REQUIRED ACTION = Among the records, find the lines that hold the string "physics" and return them.

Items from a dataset
------------------------------------------------

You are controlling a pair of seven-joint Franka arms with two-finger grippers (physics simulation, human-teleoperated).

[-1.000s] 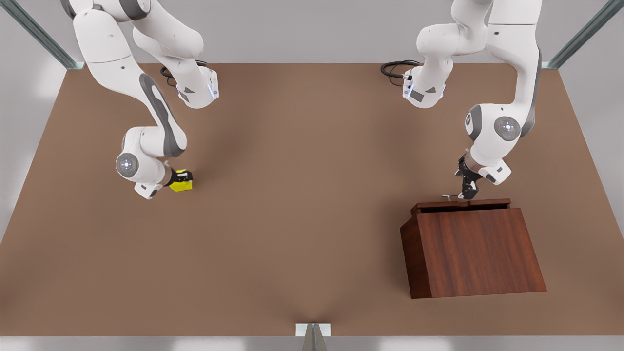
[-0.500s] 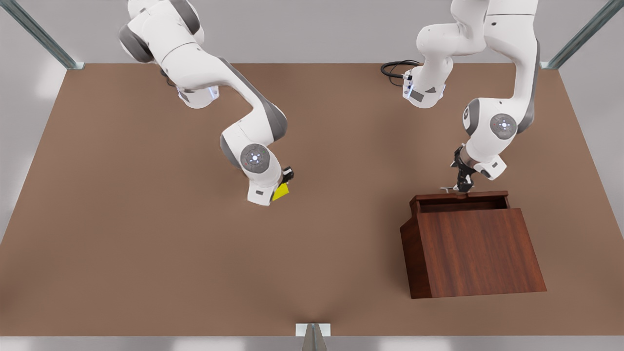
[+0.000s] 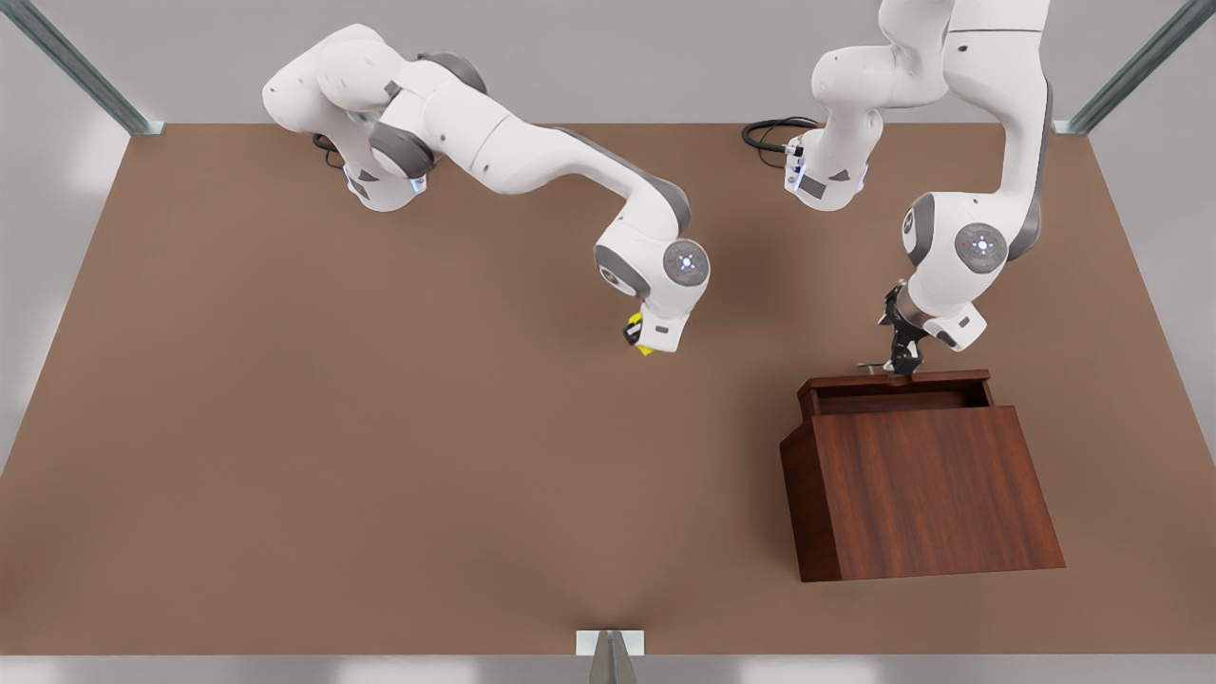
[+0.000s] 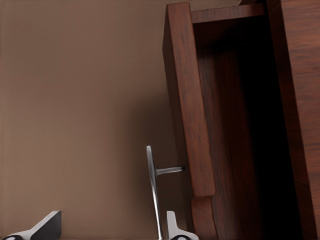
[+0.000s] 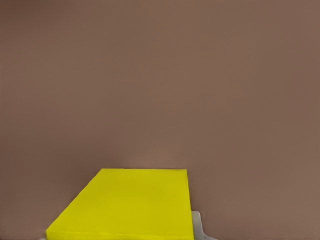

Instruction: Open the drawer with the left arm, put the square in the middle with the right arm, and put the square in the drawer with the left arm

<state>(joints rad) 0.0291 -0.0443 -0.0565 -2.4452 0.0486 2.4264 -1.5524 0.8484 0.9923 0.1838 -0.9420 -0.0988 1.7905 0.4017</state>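
Two arms, one square [image 3: 644,349], one drawer [image 3: 893,390]. Right end effector [image 3: 635,334] grips the square over the tabletop [image 3: 380,427]; left end effector [image 3: 901,363], fingers spread, straddles the drawer's handle [image 4: 152,187].

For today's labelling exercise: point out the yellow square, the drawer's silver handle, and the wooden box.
yellow square [image 5: 130,202], right wrist view, top face.
silver handle [image 4: 151,185], left wrist view, bar's middle.
wooden box [image 3: 931,489], front view, sloping top panel.

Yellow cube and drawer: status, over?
Right gripper shut on yellow cube, above mid-table. Left gripper at handle of the drawer, fingers open around it; drawer partly open. Nothing in the way.
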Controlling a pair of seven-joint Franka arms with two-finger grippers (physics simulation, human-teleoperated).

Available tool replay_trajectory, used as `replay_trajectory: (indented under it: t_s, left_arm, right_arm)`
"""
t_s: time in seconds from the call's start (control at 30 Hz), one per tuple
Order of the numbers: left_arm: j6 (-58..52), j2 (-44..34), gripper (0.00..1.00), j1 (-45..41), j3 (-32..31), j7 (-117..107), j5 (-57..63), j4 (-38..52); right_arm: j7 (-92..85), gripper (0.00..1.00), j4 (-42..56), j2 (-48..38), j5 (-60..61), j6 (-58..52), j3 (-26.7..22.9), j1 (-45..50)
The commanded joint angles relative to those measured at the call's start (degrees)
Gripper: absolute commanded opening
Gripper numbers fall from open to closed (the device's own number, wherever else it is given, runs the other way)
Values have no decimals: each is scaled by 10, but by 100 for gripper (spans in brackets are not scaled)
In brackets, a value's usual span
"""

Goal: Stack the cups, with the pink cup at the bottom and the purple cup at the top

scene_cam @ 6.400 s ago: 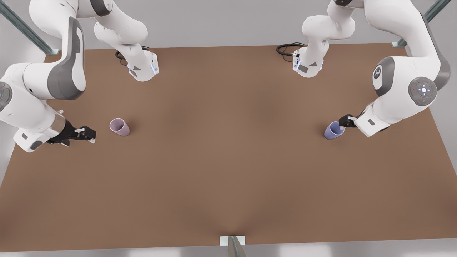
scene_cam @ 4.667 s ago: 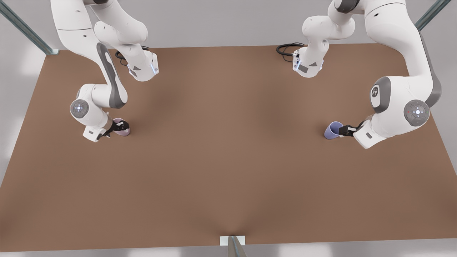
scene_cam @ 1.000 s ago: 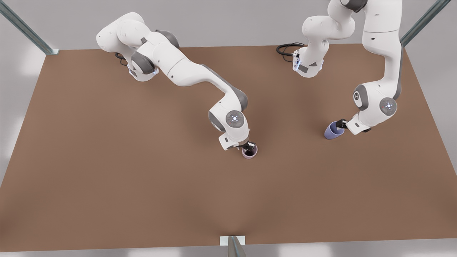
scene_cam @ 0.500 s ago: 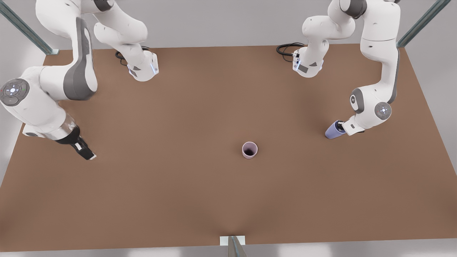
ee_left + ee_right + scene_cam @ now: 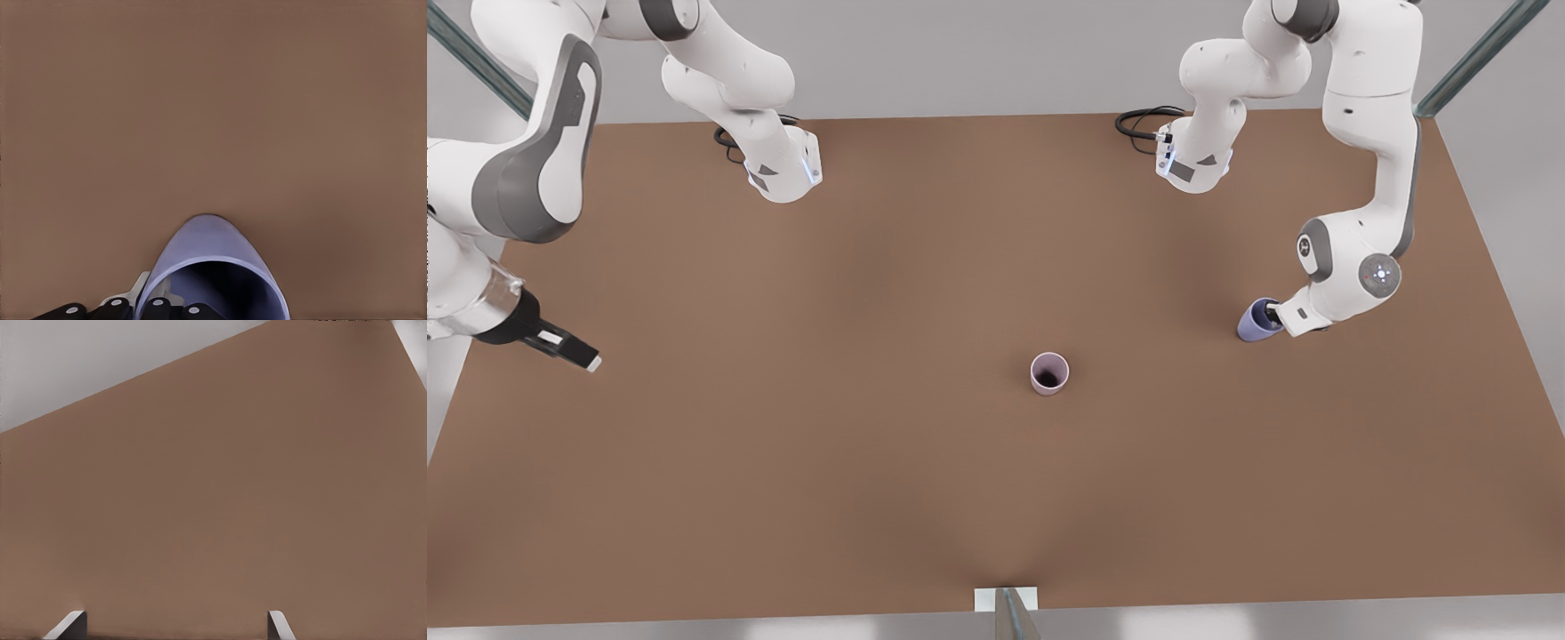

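The left gripper [image 5: 1270,313] is at the front view's right side of the brown table [image 5: 871,462]. Its jaws are closed on the rim of the purple cup [image 5: 1256,321], one finger inside the cup and one outside. In the left wrist view the purple cup [image 5: 213,273] sits right at the fingers [image 5: 155,308], with its open mouth next to them and its closed bottom pointing away. The cup looks tilted, and I cannot tell for sure if its bottom touches the table.

The right gripper [image 5: 576,352] is at the front view's left edge of the table, above it and far from both cups. It holds nothing. In the right wrist view its two fingertips [image 5: 72,624] stand wide apart, with bare table between them.

The pink cup [image 5: 1049,372] stands upright by itself near the middle of the table, mouth up. It is well apart from both sets of jaws, nearer to the left gripper. The purple cup is not on the pink cup yet.
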Motion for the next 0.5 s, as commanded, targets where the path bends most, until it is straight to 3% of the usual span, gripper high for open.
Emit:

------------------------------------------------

SOLUTION BELOW =
You are controlling a pair of seven-joint Franka arms with two-finger grippers (physics simulation, human-teleoperated).
Controlling a pair of seven-joint Franka arms with two-finger grippers (physics simulation, human-teleoperated).

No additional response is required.